Cante: [Authorities] have been announcing important modifications to the laws for two years, and of course, no one will make a strategic investment decision as long as these announcements are not legally clear.
Meanwhile, we have seen a series of minor decrees and regulations that greatly threaten the development of the sector, for example, the recent decree 044, which empowers the environment ministry to temporarily declare environmental reserve areas.
This decree generates too much uncertainty about existing mining titles or possible investments.
What we’re seeing in the country is that companies are pausing their investment plans a bit, waiting for the government to establish its new mining resource management framework.
BNamericas: What are the biggest concerns related to decree 044?
Cante: There are several issues that concern us because they seriously risk the definitive closure of mining operations because, for example, since there are no peremptory deadlines for the authorities to act, processes can be delayed arbitrarily.
Additionally, the criteria for declaring temporary reserve areas are broad, subject to studies that may or may not exist, thus generating a risk of arbitrariness, which may even imply the risk of definitive closure of operations.
We are analyzing the legality of the decree because many doubts surround it.
We’re waiting because, surely, some resolutions for temporary reserve areas will soon come out, which could impact the development of strategic minerals projects that went through a lot of public debate and were even part of the political campaign of the current government.
It’s not my place to mention names of projects. Once the reserve areas are declared, we will analyze the situation because a mining moratorium may be created.
If we take into account that a reserve zone can be valid for up to 10 years, in that period, a project dies. Whether it’s the initial five years or the 10 contemplated in the decree [after an extension], the interest of investors can disappear.
BNamericas: Is Colombia missing out on mining opportunities?
Cante: I believe that uncertainty, which is more political uncertainty, is diverting investment possibilities in the sector, and this will take us many years to recover from.
BNamericas: And how are planned and implemented regulations affecting the coal segment?
Cante: The regulations to impose more taxes have been directed at coal to limit the expansion of large mining operations. The regulations to not allow open pit operations have been against coal, and we are sure decree 044 will affect at least one strategic coal project that is in operation today.

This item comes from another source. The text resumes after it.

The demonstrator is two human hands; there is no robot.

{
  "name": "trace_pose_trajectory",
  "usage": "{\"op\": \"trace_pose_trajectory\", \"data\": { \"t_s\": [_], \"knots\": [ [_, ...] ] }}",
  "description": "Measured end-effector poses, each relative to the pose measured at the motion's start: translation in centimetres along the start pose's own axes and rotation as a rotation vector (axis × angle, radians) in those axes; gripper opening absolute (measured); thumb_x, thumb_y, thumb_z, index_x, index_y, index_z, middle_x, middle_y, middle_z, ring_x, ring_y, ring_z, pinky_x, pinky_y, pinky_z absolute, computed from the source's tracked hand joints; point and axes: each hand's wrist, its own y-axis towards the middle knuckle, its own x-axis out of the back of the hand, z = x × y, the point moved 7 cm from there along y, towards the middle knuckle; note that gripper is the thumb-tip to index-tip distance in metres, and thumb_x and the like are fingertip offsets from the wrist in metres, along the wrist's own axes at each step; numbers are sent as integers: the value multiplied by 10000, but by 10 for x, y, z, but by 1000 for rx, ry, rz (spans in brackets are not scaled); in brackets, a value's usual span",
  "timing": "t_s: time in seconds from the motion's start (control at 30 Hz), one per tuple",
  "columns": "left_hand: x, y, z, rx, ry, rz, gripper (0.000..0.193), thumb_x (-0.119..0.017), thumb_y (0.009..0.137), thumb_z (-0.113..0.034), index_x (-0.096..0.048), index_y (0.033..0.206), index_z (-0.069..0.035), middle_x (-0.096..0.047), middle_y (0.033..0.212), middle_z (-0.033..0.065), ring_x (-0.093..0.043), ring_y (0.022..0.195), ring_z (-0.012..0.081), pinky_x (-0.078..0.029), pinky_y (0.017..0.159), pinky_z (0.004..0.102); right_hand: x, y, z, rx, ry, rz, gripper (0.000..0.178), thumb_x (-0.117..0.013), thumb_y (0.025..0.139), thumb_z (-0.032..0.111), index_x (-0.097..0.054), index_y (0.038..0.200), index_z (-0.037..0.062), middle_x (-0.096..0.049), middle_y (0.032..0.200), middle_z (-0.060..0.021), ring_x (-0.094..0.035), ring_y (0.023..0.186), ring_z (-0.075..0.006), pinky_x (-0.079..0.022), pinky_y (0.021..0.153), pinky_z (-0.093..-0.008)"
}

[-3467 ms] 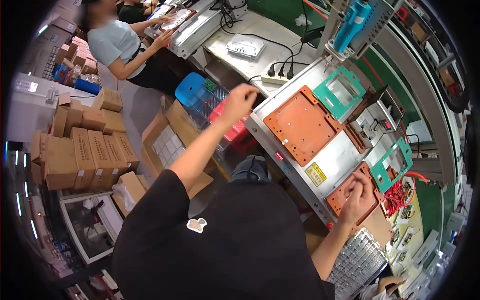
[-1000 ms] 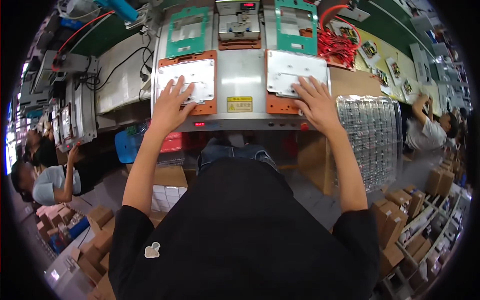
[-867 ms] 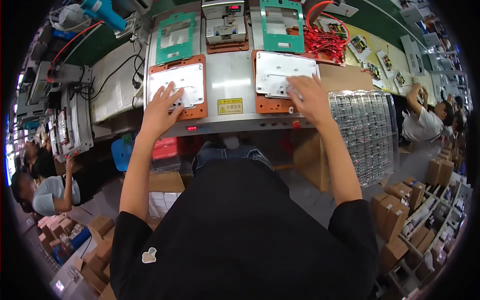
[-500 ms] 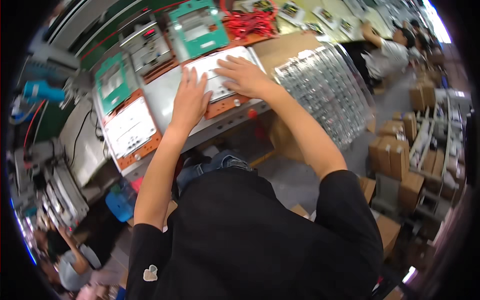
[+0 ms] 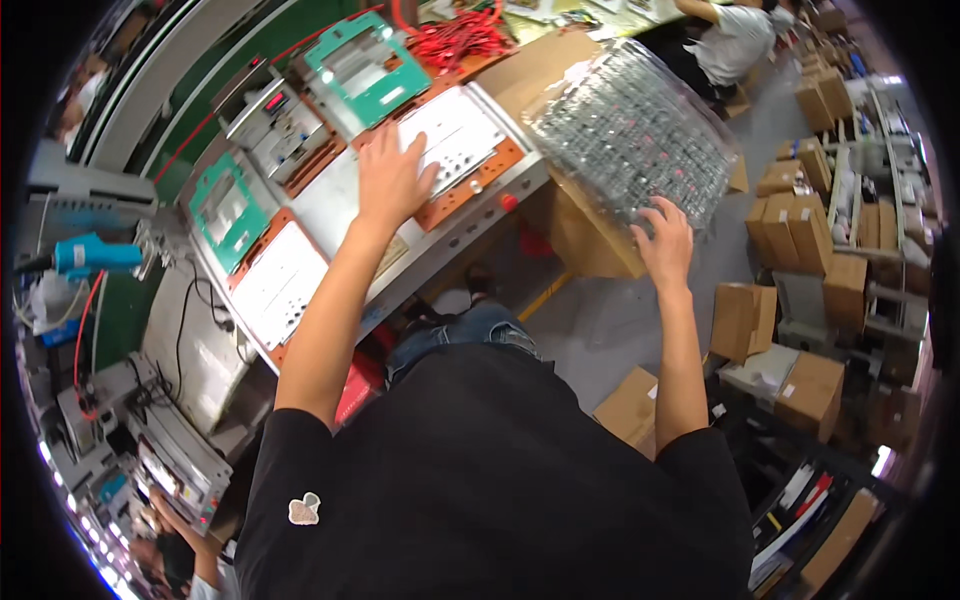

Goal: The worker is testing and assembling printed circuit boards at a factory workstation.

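My left hand (image 5: 390, 178), fingers stretched out, lies along the left edge of a white panel (image 5: 458, 130). That panel sits in an orange-brown fixture plate (image 5: 468, 190) on the machine bed. My right hand (image 5: 664, 243) is off to the right with its fingers apart and slightly bent, holding nothing. It is at the near edge of a clear plastic tray (image 5: 635, 125) full of small metallic parts. Whether its fingertips touch the tray I cannot tell. A second white panel (image 5: 280, 285) rests in another fixture plate at the left.
Two green frames (image 5: 368, 70) stand behind the panels, with a metal unit (image 5: 278, 130) between them. The tray rests on a cardboard box (image 5: 590, 225). Red cables (image 5: 455, 40) are heaped at the back. A red knob (image 5: 508, 202) juts from the machine's front. Another person (image 5: 735, 40) is at far right.
My right hand has left the white panel and moved right and nearer, to the tray of parts. The left hand stays by the panel's left edge. The whole view has shifted and turned.
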Motion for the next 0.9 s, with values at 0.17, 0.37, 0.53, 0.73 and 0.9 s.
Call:
{"op": "trace_pose_trajectory", "data": {
  "t_s": [0.17,0.37,0.53,0.73,0.9],
  "knots": [
    [-14,-14,15,-3,-72,185,469,-666,830,-294,-602,1250,-95,-530,1277,240,-505,1195,367,-428,929,501,26,-5,1,-54,97,-234,160,-730,777,143,-666,921,114,-659,1015,-38,-620,1001,-263,-465,849,-388],
    [-51,-20,57,-124,100,533,390,-601,872,-278,-632,1206,-80,-641,1043,211,-610,974,382,-490,833,475,112,10,-5,-184,161,-771,159,-712,806,177,-700,938,89,-672,1022,-74,-659,916,-278,-522,778,-395],
    [-44,15,136,-161,97,404,442,-605,899,-287,-610,1278,-58,-529,1358,224,-521,1216,410,-422,1023,456,198,-58,50,-228,121,-1153,143,-746,764,151,-643,850,103,-629,914,-34,-619,863,-268,-443,765,-434],
    [17,28,-70,-239,-1056,274,370,-597,919,-33,-588,1289,-29,-503,1409,195,-470,1314,352,-354,1094,401,227,-234,28,-588,-207,-1131,187,-746,770,23,-644,925,46,-650,929,-89,-653,780,-252,-536,684,-318],
    [49,-34,-194,-678,-961,541,339,-602,887,39,-631,1215,-41,-521,1394,174,-463,1326,328,-355,1094,399,196,-378,6,-949,-539,-1007,160,-707,786,0,-616,910,44,-640,974,-110,-635,861,-274,-520,740,-347]
  ]
}}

We see the risk that Colombia, through these decisions, which end up being legislative, regulatory and even administrative, discourages and slows coal production at a greater rate than coal consumption could fall globally. And of course, that would be missing a great opportunity.
It seems many decisions are aimed at shutting down the coal industry in the next five or 10 years, when global demand may be [high]. So there is an imbalance between what government policies are promoting and the reality of the market.
BNamericas: Why is it necessary to maintain the coal industry when fossil fuels are being phased out?
Cante: For the purpose of national consumption, coal and coal-fired thermal generation is the backup energy, which guarantees supply reliability.
We have a very clean matrix, about 70% of our energy generation comes from hydroelectric plants. For this reason, we’re very vulnerable and in times like the one we’re experiencing, with the El Niño phenomenon, thermal generation becomes the effective support so that the country does not shut down.
We’re talking about more than 8Bt of thermal coal reserves in eight departments, that is, we can build or maintain thermal generation plants with adequate supply.
An entire year's consumption at a time of low rainfall does not even represent 0.7% of global coal consumption. Colombia is a marginal contributor to global emissions generation, so coal is a support that we cannot lose.
In 2023 alone, thermal coal, metallurgical coal and coke exports generated close to US$10bn for the economy, so in addition to being a source of energy generation, it’s an important source of wealth generation.